The data below is to be set down exactly.

» DATA SHOWN
□ □ □ □ □ □ □

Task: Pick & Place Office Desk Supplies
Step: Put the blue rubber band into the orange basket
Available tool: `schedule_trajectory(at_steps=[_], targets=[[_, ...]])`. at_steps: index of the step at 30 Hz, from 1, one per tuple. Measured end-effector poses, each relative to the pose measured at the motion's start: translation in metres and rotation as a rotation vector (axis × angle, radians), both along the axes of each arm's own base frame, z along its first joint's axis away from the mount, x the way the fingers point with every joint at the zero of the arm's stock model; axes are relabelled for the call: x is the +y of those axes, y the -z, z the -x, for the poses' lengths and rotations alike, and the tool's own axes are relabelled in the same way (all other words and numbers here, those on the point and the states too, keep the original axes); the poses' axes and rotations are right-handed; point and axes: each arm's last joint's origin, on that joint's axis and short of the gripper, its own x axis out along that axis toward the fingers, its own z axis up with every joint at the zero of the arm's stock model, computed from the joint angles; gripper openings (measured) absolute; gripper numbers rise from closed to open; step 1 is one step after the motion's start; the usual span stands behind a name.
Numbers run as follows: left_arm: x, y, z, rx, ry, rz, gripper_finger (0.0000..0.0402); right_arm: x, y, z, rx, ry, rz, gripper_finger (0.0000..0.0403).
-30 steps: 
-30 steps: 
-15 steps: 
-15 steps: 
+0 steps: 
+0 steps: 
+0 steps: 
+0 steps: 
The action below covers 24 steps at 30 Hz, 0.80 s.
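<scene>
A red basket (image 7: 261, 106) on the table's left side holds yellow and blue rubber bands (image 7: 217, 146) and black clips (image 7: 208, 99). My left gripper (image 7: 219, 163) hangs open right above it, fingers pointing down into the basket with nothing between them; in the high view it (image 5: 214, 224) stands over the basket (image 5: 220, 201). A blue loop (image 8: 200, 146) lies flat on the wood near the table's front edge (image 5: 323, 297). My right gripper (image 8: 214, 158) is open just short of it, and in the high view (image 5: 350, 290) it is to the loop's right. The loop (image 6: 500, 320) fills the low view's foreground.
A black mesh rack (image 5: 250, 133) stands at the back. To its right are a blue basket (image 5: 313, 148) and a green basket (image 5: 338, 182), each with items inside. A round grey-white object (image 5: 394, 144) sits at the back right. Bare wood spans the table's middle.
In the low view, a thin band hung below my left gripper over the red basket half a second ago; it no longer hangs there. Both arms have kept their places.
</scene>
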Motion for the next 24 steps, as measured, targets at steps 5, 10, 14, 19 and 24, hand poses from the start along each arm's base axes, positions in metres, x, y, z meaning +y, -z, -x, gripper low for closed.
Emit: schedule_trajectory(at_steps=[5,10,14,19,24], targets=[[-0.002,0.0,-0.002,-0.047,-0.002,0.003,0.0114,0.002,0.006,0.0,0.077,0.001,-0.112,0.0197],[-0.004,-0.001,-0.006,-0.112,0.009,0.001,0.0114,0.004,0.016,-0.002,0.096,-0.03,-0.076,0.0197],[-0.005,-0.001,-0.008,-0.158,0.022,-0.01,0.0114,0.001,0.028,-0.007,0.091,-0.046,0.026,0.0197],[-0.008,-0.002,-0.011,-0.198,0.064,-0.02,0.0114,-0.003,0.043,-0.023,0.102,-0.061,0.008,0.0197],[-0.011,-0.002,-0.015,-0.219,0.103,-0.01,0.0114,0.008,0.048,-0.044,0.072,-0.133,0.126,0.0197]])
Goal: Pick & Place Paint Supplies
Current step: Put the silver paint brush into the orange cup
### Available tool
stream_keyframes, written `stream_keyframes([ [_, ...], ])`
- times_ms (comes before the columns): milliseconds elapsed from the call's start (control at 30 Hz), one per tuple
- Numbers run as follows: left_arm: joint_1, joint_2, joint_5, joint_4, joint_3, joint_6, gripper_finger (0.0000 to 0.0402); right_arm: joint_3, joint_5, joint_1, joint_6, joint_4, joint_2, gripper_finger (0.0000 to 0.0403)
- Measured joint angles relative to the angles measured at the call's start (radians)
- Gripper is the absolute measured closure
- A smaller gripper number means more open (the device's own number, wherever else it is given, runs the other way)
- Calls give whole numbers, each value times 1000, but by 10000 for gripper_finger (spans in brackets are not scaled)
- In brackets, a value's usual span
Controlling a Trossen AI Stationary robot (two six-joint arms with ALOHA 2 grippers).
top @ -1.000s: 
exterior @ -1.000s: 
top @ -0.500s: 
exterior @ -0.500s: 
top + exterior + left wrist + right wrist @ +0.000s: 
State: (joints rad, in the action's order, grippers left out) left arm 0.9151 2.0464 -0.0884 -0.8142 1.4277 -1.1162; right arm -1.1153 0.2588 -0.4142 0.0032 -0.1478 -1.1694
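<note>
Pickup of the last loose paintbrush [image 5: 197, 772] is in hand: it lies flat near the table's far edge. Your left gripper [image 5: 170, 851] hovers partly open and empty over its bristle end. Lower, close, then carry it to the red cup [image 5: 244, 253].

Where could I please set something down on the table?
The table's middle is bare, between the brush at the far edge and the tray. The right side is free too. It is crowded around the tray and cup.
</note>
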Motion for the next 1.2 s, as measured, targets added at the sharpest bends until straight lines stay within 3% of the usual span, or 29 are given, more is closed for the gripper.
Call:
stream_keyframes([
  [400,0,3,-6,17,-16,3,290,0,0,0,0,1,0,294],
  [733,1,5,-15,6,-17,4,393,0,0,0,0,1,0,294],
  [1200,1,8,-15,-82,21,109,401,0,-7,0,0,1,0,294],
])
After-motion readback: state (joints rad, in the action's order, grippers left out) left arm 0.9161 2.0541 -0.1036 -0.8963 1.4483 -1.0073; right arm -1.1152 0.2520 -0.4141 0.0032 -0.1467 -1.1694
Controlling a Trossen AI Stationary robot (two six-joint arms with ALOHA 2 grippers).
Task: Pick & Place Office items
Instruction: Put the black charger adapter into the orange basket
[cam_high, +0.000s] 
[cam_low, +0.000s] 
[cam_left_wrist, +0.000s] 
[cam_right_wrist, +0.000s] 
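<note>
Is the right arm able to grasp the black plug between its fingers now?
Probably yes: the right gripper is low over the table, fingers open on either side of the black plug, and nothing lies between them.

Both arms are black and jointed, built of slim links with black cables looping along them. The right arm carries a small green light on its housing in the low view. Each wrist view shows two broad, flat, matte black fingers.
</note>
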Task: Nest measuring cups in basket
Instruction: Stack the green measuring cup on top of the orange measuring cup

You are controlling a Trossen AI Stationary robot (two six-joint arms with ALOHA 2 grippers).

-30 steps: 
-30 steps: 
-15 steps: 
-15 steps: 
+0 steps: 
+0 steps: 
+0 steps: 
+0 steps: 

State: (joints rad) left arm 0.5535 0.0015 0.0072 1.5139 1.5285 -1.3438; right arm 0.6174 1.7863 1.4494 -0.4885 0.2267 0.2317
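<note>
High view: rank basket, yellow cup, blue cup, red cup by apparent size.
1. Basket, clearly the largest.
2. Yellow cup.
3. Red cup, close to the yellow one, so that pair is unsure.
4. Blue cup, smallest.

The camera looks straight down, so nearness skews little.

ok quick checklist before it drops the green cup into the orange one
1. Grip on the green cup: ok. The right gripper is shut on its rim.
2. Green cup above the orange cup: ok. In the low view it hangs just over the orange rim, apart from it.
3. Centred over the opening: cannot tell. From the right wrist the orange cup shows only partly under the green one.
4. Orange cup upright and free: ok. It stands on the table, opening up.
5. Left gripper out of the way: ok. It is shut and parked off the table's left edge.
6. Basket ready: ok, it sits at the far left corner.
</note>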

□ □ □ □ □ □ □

» TASK RESPONSE
Task: Pick & Place Office Desk Supplies
Step: Put the blue rubber band into the orange basket
Available tool: `schedule_trajectory(at_steps=[_], targets=[[_, ...]])`. at_steps: index of the step at 30 Hz, from 1, one per tuple. Measured end-effector poses, each relative to the pose measured at the motion's start: translation in metres and rotation as a rotation vector (axis × angle, radians), both along the axes of each arm's own base frame, z along its first joint's axis away from the mount, x the way the fingers point with every joint at the zero of the arm's stock model; axes are relabelled for the call: x is the +y of those axes, y the -z, z the -x, for the poses' lengths and rotations alike, and the tool's own axes are relabelled in the same way (all other words and numbers here, those on the point and the states too, keep the original axes); the poses' axes and rotations are right-handed; point and axes: each arm's last joint's origin, on that joint's axis and short of the gripper, its own x axis out along that axis toward the fingers, its own z axis up with every joint at the zero of the arm's stock model, computed from the joint angles; gripper openings (measured) absolute; gripper numbers rise from closed to open; step 1 is one step after the motion's start; the usual span stands behind a name.
Numbers run as follows: left_arm: x, y, z, rx, ry, rz, gripper_finger (0.0000..0.0402); right_arm: x, y, z, rx, ry, rz, gripper_finger (0.0000..0.0403).
-30 steps: 
-30 steps: 
-15 steps: 
-15 steps: 
+0 steps: 
+0 steps: 
+0 steps: 
+0 steps: 
The action below covers 24 steps at 30 Hz, 0.80 s.
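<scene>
A red basket (image 7: 261, 106) on the table's left side holds yellow and blue rubber bands (image 7: 217, 146) and black clips (image 7: 208, 99). My left gripper (image 7: 219, 163) hangs open right above it, fingers pointing down into the basket with nothing between them; in the high view it (image 5: 214, 224) stands over the basket (image 5: 220, 201). A blue loop (image 8: 200, 146) lies flat on the wood near the table's front edge (image 5: 323, 297). My right gripper (image 8: 214, 158) is open just short of it, and in the high view (image 5: 350, 290) it is to the loop's right. The loop (image 6: 500, 320) fills the low view's foreground.
A black mesh rack (image 5: 250, 133) stands at the back. To its right are a blue basket (image 5: 313, 148) and a green basket (image 5: 338, 182), each with items inside. A round grey-white object (image 5: 394, 144) sits at the back right. Bare wood spans the table's middle.
In the low view, a thin band hung below my left gripper over the red basket half a second ago; it no longer hangs there. Both arms have kept their places.
</scene>
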Motion for the next 24 steps, as measured, targets at steps 5, 10, 14, 19 and 24, hand poses from the start along each arm's base axes, positions in metres, x, y, z meaning +y, -z, -x, gripper low for closed.
Emit: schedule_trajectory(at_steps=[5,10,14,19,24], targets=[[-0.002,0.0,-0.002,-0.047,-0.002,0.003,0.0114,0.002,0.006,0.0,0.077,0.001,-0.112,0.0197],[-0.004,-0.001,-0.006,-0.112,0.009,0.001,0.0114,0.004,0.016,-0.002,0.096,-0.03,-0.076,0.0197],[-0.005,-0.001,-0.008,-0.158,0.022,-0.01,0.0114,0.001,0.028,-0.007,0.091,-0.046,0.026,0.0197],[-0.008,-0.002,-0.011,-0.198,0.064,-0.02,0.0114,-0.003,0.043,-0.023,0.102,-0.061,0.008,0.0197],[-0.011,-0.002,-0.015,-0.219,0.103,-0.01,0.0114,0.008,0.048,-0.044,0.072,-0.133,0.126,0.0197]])
Goal: Pick & Place Paint Supplies
Current step: Put the silver paint brush into the orange cup
### Available tool
stream_keyframes, written `stream_keyframes([ [_, ...], ])`
- times_ms (comes before the columns): milliseconds elapsed from the call's start (control at 30 Hz), one per tuple
- Numbers run as follows: left_arm: joint_1, joint_2, joint_5, joint_4, joint_3, joint_6, gripper_finger (0.0000 to 0.0402); right_arm: joint_3, joint_5, joint_1, joint_6, joint_4, joint_2, gripper_finger (0.0000 to 0.0403)
- Measured joint angles relative to the angles measured at the call's start (radians)
- Gripper is the absolute measured closure
- A smaller gripper number means more open (the device's own number, wherever else it is given, runs the other way)
- Calls give whole numbers, each value times 1000, but by 10000 for gripper_finger (spans in brackets are not scaled)
- In brackets, a value's usual span
Controlling a Trossen AI Stationary robot (two six-joint arms with ALOHA 2 grippers).
top @ -1.000s: 
exterior @ -1.000s: 
top @ -0.500s: 
exterior @ -0.500s: 
top + exterior + left wrist + right wrist @ +0.000s: 
State: (joints rad, in the action's order, grippers left out) left arm 0.9151 2.0464 -0.0884 -0.8142 1.4277 -1.1162; right arm -1.1153 0.2588 -0.4142 0.0032 -0.1478 -1.1694
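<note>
Pickup of the last loose paintbrush [image 5: 197, 772] is in hand: it lies flat near the table's far edge. Your left gripper [image 5: 170, 851] hovers partly open and empty over its bristle end. Lower, close, then carry it to the red cup [image 5: 244, 253].

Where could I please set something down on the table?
The table's middle is bare, between the brush at the far edge and the tray. The right side is free too. It is crowded around the tray and cup.
</note>
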Motion for the next 1.2 s, as measured, targets added at the sharpest bends until straight lines stay within 3% of the usual span, or 29 are given, more is closed for the gripper.
Call:
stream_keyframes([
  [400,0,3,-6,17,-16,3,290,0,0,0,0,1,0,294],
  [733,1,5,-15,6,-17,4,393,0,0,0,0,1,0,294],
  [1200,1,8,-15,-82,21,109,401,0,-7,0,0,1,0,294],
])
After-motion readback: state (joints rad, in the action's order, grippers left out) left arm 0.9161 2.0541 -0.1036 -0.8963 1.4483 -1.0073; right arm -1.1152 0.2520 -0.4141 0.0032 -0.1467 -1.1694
Controlling a Trossen AI Stationary robot (two six-joint arms with ALOHA 2 grippers).
Task: Pick & Place Office items
Instruction: Put the black charger adapter into the orange basket
[cam_high, +0.000s] 
[cam_low, +0.000s] 
[cam_left_wrist, +0.000s] 
[cam_right_wrist, +0.000s] 
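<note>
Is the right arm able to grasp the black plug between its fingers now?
Probably yes: the right gripper is low over the table, fingers open on either side of the black plug, and nothing lies between them.

Both arms are black and jointed, built of slim links with black cables looping along them. The right arm carries a small green light on its housing in the low view. Each wrist view shows two broad, flat, matte black fingers.
</note>
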Task: Nest measuring cups in basket
Instruction: Stack the green measuring cup on top of the orange measuring cup

You are controlling a Trossen AI Stationary robot (two six-joint arms with ALOHA 2 grippers).

-30 steps: 
-30 steps: 
-15 steps: 
-15 steps: 
+0 steps: 
+0 steps: 
+0 steps: 
+0 steps: 

State: (joints rad) left arm 0.5535 0.0015 0.0072 1.5139 1.5285 -1.3438; right arm 0.6174 1.7863 1.4494 -0.4885 0.2267 0.2317
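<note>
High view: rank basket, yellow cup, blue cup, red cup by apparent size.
1. Basket, clearly the largest.
2. Yellow cup.
3. Red cup, close to the yellow one, so that pair is unsure.
4. Blue cup, smallest.

The camera looks straight down, so nearness skews little.

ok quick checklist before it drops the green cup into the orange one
1. Grip on the green cup: ok. The right gripper is shut on its rim.
2. Green cup above the orange cup: ok. In the low view it hangs just over the orange rim, apart from it.
3. Centred over the opening: cannot tell. From the right wrist the orange cup shows only partly under the green one.
4. Orange cup upright and free: ok. It stands on the table, opening up.
5. Left gripper out of the way: ok. It is shut and parked off the table's left edge.
6. Basket ready: ok, it sits at the far left corner.
</note>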

Thus the exercise is complete.